А однажды Угрюмый спросил:

– Виктор, ты можешь выслушать меня спокойно? Я должен сообщить тебе одну очень важную вещь. Есть мнение, что даже в том случае, если нам удастся спасти плод, это будет не человек.

Я нервно сглотнул, пытаясь переварить эту информацию, и машинально, по какой-то замшелой привычке попросил сигарету.

– С хлорпикрином? – поинтересовался Угрюмый, и его шутка вернула мне самообладание.

– Он разовьется в Апельсин? – предложил я.

– Да, что-то вроде, но будет и нечто принципиально новое.

И я успел заметить, как искорка восторга пополам со страхом полыхнула в его неулыбчивых глазах.

А потом был день, когда из-за белой двери вышел Вальтер Траубе и, опустив глаза, прошептал:

– Все кончено.

– То есть? – я спрашивал не из любопытства, а от ошарашенности, но он, как обычно, счел своим долгом объяснить.

– Беременность прекратилась. Плод перестал развиваться. Меньше тысячи мышиных единиц. Мы сделали чистку.

И тут я понял, что он врет, что вовсе беременность не прекратилась, что мой ребенок рос не по дням, а по часам, но они боялись его и потому скрывали от меня истинное положение вещей, потому и не пускали меня к ней, а потом события полетели вскачь, и все эти эскулапы, а с ними заодно и весь комитет по урегулированию наложили в штаны со страху и от греха подальше сделали аборт, и лишили меня и мою Ленку, навсегда лишили последнего шанса…

Все это я выкричал Вальтеру, одновременно пытаясь придушить его, а Вальтер хрипел, отбивался и тряс какой-то бумагой, вынутой из кармана халата, и, наконец, я успокоился немного, выпустил его и дал сказать, а он ткнул мне этот желтый измятый листок и выдавил, держась за горло:

– Читайте, идиот!

И я прочел: «Паталогогистологическое заключение. В соскобе пласты децидуальной ткани, гравидарный эндометрий, ворсин хориона в исследуемом материале не обнаружено».

Я прочел еще и еще раз. Разумеется, я все равно ничего не понял.

Но почему-то мне вдруг стало ясно, абсолютно ясно: никто меня не обманывал. Все было именно так, как говорил Траубе.

А потом разрешили встретиться с Ленкой. И я с трудом узнал ее.

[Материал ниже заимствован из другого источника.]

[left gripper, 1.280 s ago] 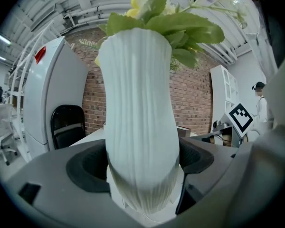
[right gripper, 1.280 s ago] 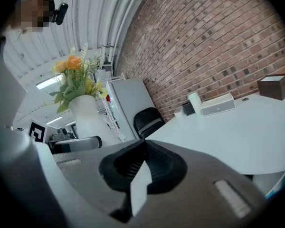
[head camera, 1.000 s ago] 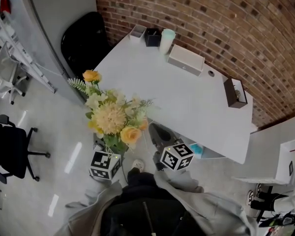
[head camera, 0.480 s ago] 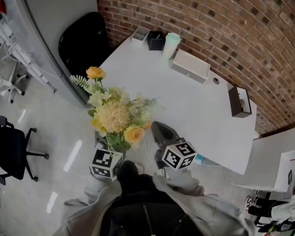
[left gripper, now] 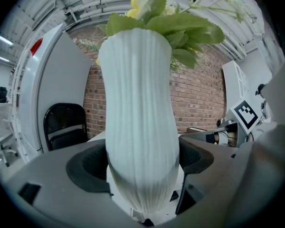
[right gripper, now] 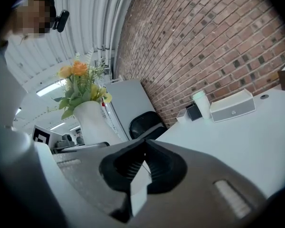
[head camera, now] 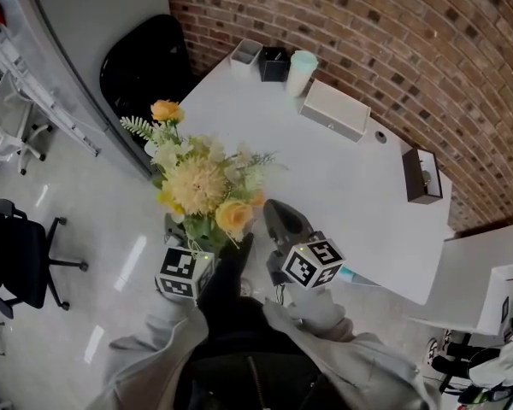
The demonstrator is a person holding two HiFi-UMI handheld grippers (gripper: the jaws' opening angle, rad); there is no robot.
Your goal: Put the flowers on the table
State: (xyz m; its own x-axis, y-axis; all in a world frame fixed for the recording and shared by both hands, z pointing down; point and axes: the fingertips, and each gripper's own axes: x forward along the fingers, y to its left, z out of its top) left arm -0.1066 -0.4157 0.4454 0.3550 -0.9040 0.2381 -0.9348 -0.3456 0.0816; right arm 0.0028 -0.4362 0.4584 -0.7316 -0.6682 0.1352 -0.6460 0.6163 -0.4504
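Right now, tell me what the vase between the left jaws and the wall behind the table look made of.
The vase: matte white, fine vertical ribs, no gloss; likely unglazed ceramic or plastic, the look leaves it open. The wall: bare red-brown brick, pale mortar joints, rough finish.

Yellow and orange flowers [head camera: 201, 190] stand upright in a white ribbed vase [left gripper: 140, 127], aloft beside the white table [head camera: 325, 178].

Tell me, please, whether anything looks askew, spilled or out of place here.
Nothing stands out. The white ribbed vase of flowers sits upright between the left gripper's jaws, with nothing spilled. The cup and white box on the white table stand neatly along its far edge.
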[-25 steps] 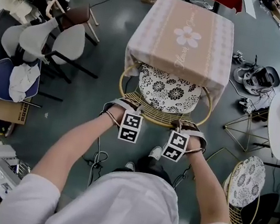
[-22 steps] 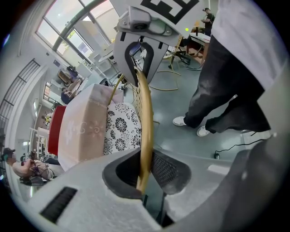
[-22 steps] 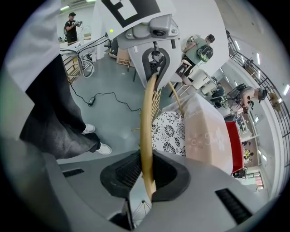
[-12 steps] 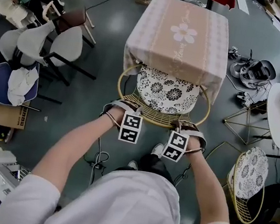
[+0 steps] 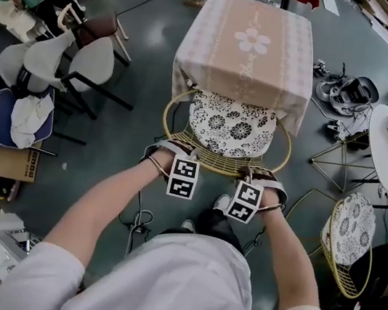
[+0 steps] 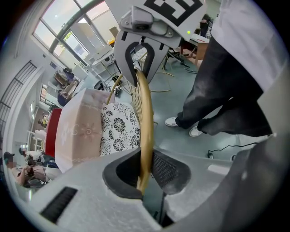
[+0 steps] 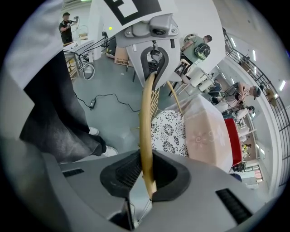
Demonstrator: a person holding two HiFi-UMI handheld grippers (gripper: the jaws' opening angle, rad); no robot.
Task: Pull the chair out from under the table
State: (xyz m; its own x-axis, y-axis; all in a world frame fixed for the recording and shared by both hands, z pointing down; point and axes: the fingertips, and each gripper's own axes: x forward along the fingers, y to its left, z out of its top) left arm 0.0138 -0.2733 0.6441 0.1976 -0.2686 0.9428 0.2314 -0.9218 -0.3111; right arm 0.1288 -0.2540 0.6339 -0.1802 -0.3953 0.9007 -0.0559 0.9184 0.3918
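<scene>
Before the table (image 5: pixel 249 46), the chair (image 5: pixel 232 126) stands with its seat's far part tucked beneath the cloth. The left tool (image 5: pixel 174 151) and right tool (image 5: pixel 258 176) are both clamped on its gold back rim (image 5: pixel 214 167), near each other.

The grey floor (image 5: pixel 143 68) is bearing the chair (image 5: pixel 232 127) under the left gripper (image 5: pixel 171 147) and right gripper (image 5: pixel 261 175), the table (image 5: pixel 294 94) just beyond. A pink cloth (image 5: pixel 247 56) is covering the table.
</scene>
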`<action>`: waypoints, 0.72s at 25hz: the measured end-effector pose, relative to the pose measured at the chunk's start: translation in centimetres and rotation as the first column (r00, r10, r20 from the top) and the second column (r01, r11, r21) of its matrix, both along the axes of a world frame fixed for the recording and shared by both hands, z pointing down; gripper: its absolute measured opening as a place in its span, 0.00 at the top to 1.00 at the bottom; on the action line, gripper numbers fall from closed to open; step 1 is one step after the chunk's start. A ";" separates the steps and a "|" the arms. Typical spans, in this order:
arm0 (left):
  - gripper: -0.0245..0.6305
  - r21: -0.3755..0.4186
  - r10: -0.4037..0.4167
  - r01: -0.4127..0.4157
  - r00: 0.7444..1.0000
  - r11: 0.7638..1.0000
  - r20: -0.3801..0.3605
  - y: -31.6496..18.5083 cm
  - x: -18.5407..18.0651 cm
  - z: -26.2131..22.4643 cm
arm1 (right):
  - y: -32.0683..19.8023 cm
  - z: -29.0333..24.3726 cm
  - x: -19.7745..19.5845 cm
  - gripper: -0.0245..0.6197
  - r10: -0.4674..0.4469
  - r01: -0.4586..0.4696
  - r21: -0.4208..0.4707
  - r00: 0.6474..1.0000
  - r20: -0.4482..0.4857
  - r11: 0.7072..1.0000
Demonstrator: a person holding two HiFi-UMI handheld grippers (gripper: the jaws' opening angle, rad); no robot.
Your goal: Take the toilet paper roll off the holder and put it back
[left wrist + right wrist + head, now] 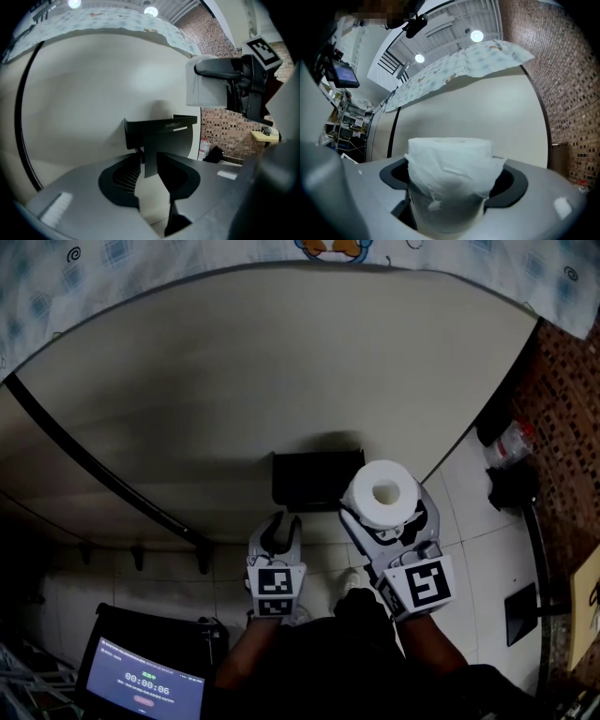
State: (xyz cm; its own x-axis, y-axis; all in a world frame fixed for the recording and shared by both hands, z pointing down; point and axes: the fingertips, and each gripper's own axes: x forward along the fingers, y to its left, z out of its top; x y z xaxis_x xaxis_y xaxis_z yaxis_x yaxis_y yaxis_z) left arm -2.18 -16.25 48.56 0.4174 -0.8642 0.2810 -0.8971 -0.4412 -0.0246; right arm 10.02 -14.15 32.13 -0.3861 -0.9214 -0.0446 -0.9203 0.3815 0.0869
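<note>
A black toilet paper holder (316, 479) is fixed to the cream wall and carries no roll. My left gripper (278, 532) is just below it and open. In the left gripper view the holder (161, 133) fills the middle, and its black bar hangs down between the spread jaws of my left gripper (150, 174) without being pinched. The white toilet paper roll (382, 493) stands upright, core hole up, to the right of the holder, with my right gripper (386, 514) shut on it. The roll (449, 178) sits between both jaws in the right gripper view, a loose sheet draped over its front.
A patterned cloth (141, 268) hangs over the top of the wall, and a black pipe (103, 474) runs diagonally across it. At the right, a brick wall, a plastic bottle (512, 441) and a black bag (511, 488) stand on the tiled floor. A lit screen (141, 685) sits at lower left.
</note>
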 end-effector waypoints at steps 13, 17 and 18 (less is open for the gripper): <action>0.64 -0.093 0.079 -0.075 0.996 0.993 0.031 -1.9 1.7 2.2 | -0.8 -0.6 0.9 0.25 0.014 -0.014 0.014 1.000 0.006 1.000; 0.72 -0.099 0.071 -0.067 0.997 0.993 0.035 -2.0 1.4 2.1 | -1.3 -0.8 0.6 0.25 0.006 -0.006 0.006 1.000 0.016 1.000; 0.75 -0.100 0.069 -0.065 0.997 0.993 0.036 -2.0 1.2 2.1 | -1.5 -0.8 0.5 0.25 0.003 -0.003 0.004 1.000 0.016 1.000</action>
State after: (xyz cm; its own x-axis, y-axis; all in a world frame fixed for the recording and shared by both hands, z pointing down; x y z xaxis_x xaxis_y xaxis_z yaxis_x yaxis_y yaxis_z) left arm -0.98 -18.23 50.61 0.4605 -0.8019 0.3808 -0.8645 -0.5024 -0.0126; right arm 10.47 -15.63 31.33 -0.3824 -0.9224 -0.0546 -0.9228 0.3782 0.0736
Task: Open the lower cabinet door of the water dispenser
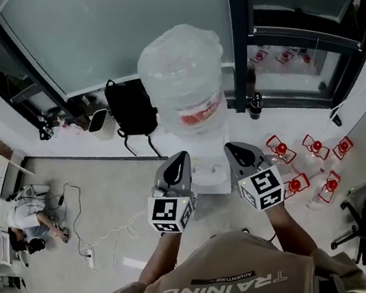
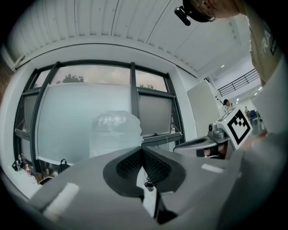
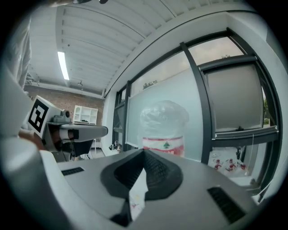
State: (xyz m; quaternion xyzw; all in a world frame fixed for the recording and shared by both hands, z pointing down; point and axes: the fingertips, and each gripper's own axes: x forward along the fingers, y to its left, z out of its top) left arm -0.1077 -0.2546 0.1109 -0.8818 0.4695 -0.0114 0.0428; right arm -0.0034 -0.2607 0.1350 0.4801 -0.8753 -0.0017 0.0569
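Water dispenser [image 1: 210, 174]: white, stands on the floor against the window wall, directly ahead of both grippers; lower cabinet door hidden in every view.
Bottle [image 1: 181, 73]: clear, upright on top of the dispenser.
Left gripper [image 1: 179, 157]: jaws pressed together, nothing between them.
Right gripper [image 1: 234, 147]: jaws pressed together, nothing between them, beside the left.

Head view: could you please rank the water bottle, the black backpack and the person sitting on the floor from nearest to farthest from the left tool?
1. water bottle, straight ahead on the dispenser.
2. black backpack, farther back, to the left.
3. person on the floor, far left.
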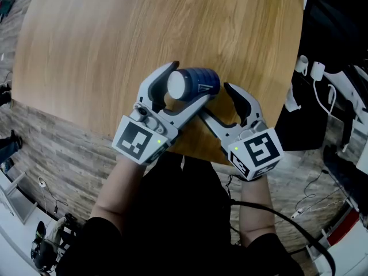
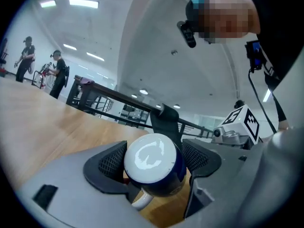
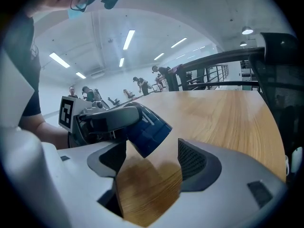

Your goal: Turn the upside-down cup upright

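A dark blue cup (image 1: pixel 198 82) with a white base is held off the wooden table (image 1: pixel 115 33), lying on its side. Its base faces my head camera. My left gripper (image 1: pixel 192 86) is shut on the cup's body. In the left gripper view the cup (image 2: pixel 161 175) sits between both pads, base toward the camera, with its white handle (image 2: pixel 141 201) pointing down. My right gripper (image 1: pixel 215 102) is open and holds nothing, just right of the cup. In the right gripper view the cup (image 3: pixel 149 127) hangs ahead of and above the right gripper (image 3: pixel 152 163), near its left pad.
The round table's near edge (image 1: pixel 190 154) runs just under both grippers. A black chair (image 1: pixel 322 45) and white equipment (image 1: pixel 345 91) stand at the right, with cables on the floor (image 1: pixel 310 194). People (image 2: pixel 59 75) stand far off beyond the table.
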Motion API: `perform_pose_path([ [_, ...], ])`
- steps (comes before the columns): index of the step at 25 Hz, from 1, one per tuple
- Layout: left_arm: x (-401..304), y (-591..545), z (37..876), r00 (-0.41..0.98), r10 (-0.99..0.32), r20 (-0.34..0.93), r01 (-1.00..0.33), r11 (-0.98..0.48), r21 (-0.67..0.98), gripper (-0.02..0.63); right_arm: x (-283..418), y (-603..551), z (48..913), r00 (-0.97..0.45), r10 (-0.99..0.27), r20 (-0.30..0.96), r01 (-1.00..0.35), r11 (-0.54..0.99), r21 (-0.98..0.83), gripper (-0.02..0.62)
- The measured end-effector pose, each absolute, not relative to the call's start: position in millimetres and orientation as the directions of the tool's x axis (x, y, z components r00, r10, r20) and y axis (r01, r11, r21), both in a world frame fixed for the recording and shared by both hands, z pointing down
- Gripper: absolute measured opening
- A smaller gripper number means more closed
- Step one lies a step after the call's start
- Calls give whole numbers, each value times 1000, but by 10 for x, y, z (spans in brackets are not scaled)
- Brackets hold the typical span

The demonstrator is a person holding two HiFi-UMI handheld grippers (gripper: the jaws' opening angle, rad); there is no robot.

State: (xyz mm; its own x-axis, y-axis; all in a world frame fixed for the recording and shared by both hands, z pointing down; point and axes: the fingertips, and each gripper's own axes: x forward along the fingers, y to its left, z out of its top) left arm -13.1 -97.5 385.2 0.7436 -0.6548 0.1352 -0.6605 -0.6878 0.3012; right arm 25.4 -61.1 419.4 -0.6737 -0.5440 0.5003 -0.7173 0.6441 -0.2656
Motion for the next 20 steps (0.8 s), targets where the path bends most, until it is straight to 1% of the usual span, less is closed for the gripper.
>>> perform_pose_path([
  [5,-108,-993,3914,701,-662,263,-709,-687,159,374,272,-546,4277,-649,-528,548,-733,628,-263,342],
  [9,-26,-1028,3995,667,-660,346,-717,-695,57,374,318,-507,4373,-636,-511,579,-741,615,-270,342],
  [14,100,-1003,4132,618,-653,438,-681,-723,-117,374,379,-427,4452,-625,-496,603,-746,605,-277,342],
  [20,263,-953,4256,604,-606,518,-619,-766,-174,374,502,-339,4482,-613,-490,620,-759,583,-290,342],
])
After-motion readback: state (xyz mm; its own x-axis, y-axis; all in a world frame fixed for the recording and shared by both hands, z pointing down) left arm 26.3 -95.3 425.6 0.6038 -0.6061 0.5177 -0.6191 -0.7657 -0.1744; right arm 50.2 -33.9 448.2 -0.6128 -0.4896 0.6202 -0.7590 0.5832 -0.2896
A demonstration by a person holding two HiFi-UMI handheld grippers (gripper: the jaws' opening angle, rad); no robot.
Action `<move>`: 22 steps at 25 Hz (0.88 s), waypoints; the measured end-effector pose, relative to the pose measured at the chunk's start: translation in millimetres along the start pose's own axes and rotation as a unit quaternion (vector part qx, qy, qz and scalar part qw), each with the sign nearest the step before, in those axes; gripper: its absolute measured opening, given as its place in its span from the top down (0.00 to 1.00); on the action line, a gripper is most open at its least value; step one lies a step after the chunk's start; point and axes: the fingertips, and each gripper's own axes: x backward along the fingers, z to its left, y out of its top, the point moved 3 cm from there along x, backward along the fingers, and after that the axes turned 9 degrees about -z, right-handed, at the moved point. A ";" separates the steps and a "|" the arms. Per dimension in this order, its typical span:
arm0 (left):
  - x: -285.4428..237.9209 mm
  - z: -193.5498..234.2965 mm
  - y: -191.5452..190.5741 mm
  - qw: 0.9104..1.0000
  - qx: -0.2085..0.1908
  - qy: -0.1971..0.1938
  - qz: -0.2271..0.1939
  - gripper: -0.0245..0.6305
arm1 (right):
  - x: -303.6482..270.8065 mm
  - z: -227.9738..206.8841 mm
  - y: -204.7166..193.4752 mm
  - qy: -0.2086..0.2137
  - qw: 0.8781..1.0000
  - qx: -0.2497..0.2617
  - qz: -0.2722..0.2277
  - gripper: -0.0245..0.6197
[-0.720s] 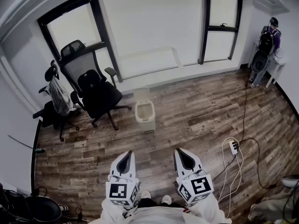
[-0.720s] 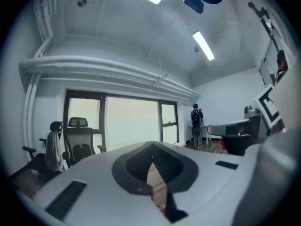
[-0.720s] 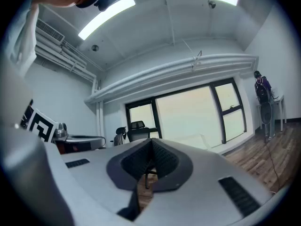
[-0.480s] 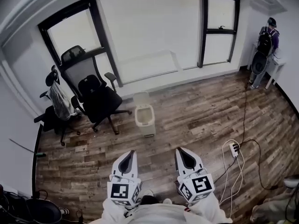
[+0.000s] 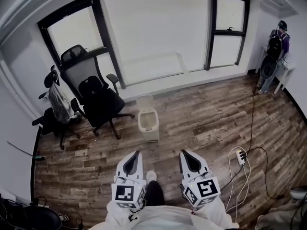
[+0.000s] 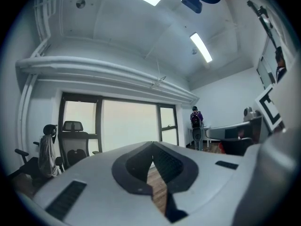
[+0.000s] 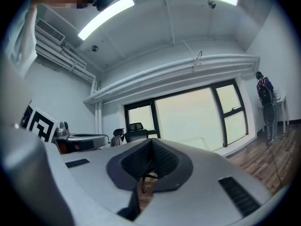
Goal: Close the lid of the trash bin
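Ahead of me on the wooden floor [image 5: 201,123] stands the trash bin [image 5: 148,121], pale and boxy, with its lid [image 5: 145,101] tipped up on the far side and the mouth open. Behind the trash bin runs the big window [image 5: 158,32] with its low sill. Just left of the trash bin is a black office chair [image 5: 93,97], one leg of its base reaching close to the bin's side, and further left a second chair [image 5: 55,109] has a grey cloth hung over it. Well to the right of the trash bin and nearer to me, a white power strip [image 5: 240,153] lies on the planks with cables [image 5: 252,128] trailing off it. Far right of the trash bin, in the corner, a person [image 5: 276,47] with a backpack stands facing away. My left tongs [image 5: 138,152] and right tongs [image 5: 183,152] are held side by side well short of the trash bin, both pointing toward it. Each has its jaws pressed together at the tips with nothing between them. My shoe [image 5: 150,176] shows between the two, and plain floorboards lie from there to the trash bin.
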 end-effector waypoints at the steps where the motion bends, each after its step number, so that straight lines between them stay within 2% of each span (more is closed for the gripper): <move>1: -9.2 5.6 -3.0 1.000 0.001 0.001 0.000 0.95 | -10.6 -3.9 -2.8 -0.001 1.000 0.000 0.002 0.93; 7: -78.1 58.1 -32.5 1.000 0.001 0.009 0.014 0.95 | -95.9 -26.0 -23.4 -0.002 1.000 0.006 0.015 0.93; 15: -190.2 167.6 -81.9 0.998 0.015 0.012 0.059 0.95 | -252.9 -52.4 -69.9 -0.011 0.998 -0.003 0.055 0.92; 22: -284.9 256.0 -94.2 0.998 0.019 -0.004 0.059 0.95 | -385.8 -53.8 -86.0 -0.013 0.998 0.005 0.066 0.92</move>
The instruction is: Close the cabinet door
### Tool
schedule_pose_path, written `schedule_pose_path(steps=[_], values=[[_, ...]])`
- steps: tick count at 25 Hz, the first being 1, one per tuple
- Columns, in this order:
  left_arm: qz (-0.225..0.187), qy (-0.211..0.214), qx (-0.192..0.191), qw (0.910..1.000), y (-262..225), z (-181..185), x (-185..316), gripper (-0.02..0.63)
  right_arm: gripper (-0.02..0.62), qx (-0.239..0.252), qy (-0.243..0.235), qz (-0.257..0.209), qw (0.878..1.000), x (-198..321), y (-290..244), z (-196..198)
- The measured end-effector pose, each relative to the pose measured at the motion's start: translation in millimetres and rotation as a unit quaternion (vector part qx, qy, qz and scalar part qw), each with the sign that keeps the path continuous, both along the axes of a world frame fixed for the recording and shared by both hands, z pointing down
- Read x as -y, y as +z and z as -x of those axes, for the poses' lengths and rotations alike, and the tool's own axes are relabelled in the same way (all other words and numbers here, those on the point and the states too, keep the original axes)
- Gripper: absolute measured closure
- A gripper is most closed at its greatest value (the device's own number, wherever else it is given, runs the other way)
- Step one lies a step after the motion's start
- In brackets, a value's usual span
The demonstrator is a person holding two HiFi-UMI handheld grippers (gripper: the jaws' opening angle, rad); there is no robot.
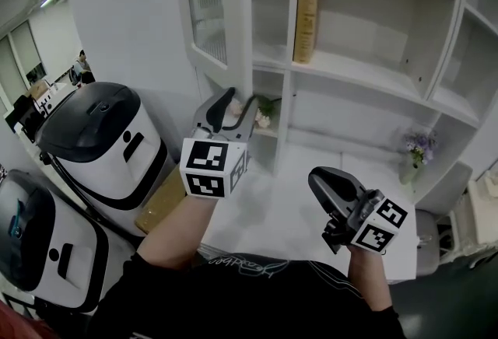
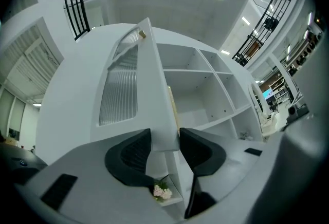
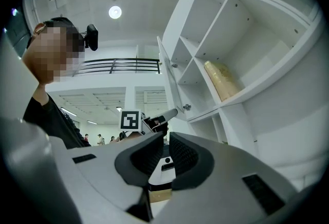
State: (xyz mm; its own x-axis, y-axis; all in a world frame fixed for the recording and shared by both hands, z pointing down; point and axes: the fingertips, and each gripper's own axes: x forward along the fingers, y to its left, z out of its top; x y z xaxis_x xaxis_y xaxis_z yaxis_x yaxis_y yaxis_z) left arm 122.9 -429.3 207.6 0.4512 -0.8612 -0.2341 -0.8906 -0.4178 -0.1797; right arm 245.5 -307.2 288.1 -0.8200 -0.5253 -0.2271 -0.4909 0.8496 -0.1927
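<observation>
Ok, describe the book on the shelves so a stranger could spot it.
Find the white shelf unit with the open cabinet door. Just right of that door, an upper compartment holds a tall tan book, upright at its left wall. It is the only book in sight.

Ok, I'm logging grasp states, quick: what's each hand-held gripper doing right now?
Left hand-held gripper: closed on the lower edge of the cabinet door.
Right hand-held gripper: jaws slightly apart, holding nothing.
</observation>
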Motion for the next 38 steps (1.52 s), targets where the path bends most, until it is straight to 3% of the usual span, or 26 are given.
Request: schedule_pose_path(steps=[13,38], values=[[0.006,-0.016,0.016,0.9997,0.8,-38.7,36.6,0.411,0.538,0.012,0.022,0.007,1.000,14.7,4.8,-54.0],[0.017,-0.001,0.046,0.9988,2.0,-82.4,103.9,0.426,0.538,0.021,0.079,0.020,0.996,54.6,22.2,-101.7]])
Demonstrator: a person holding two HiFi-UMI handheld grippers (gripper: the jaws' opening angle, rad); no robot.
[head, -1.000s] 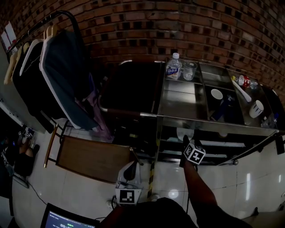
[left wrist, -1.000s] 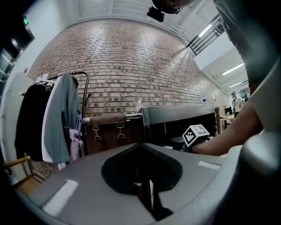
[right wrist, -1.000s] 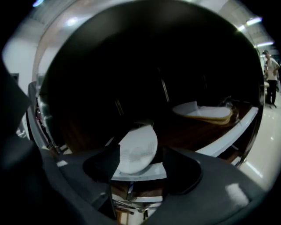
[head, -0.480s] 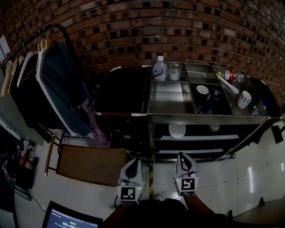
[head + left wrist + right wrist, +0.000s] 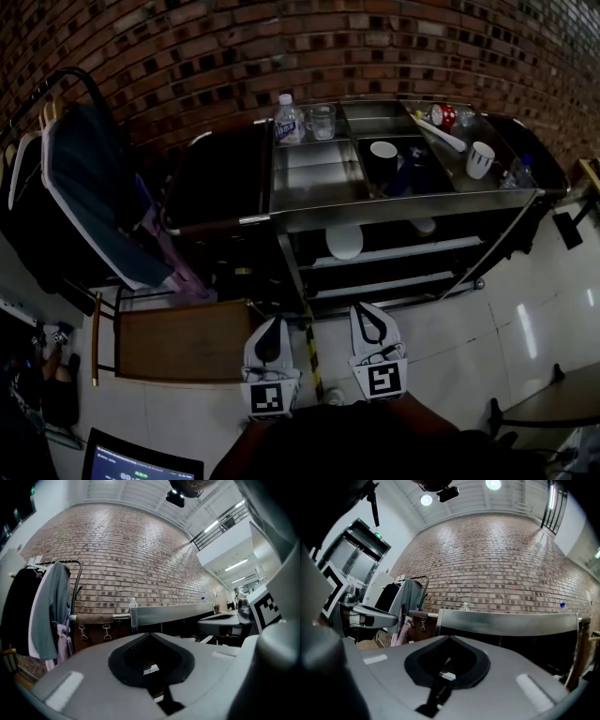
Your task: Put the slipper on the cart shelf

Лицо заплаканное. На вопросы отвечает односложно. Ничего не хочет, прячет глаза. Я так и не решился спросить ее о боли. Ведь с одной стороны для нас, бессмертных, был абсолютно не применим наркоз, а с другой стороны – обычную боль мы переносили легко и быстро. Но эта боль не была обычной. Я узнал потом, каково было моей Малышке, когда из нее по кускам выдирали отчаянно сопротивлявшийся, давший глубокие корни, но уже мертвый и переставший иметь что-либо общее с нормальной беременностью, апокалипсический плод любви двух апельсиновых монстров.

Метод активации стерильных половых клеток с помощью сыворотки Бхаватагана, испытанный на Ленке, был признан неперспективным.

Других методов не нашли. И проблему решить не удалось.

А в памяти остались боли. Чудовищные боли, с которыми мы сжились, без которых уже не мыслили себя, от которых в пору было сойти с ума, но даже и это было не дано нам. Зря боялся Угрюмый. Нам было дано совсем другое. Однажды боли кончились. И начались страхи.